| DESCRIPTION OF THE TASK |
Write out the line that has "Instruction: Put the" in it, along with each line that comes after it until the listing ends, and add nothing.

————

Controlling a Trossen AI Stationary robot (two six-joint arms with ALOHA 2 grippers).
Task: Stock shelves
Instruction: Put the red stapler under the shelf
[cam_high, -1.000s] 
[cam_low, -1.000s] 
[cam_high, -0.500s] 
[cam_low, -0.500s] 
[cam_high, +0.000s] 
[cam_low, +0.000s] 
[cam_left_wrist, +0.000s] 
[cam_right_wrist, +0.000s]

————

| RESULT |
Instruction: Put the red stapler under the shelf
[cam_high, -1.000s] 
[cam_low, -1.000s] 
[cam_high, -0.500s] 
[cam_low, -0.500s] 
[cam_high, +0.000s] 
[cam_low, +0.000s] 
[cam_left_wrist, +0.000s] 
[cam_right_wrist, +0.000s]

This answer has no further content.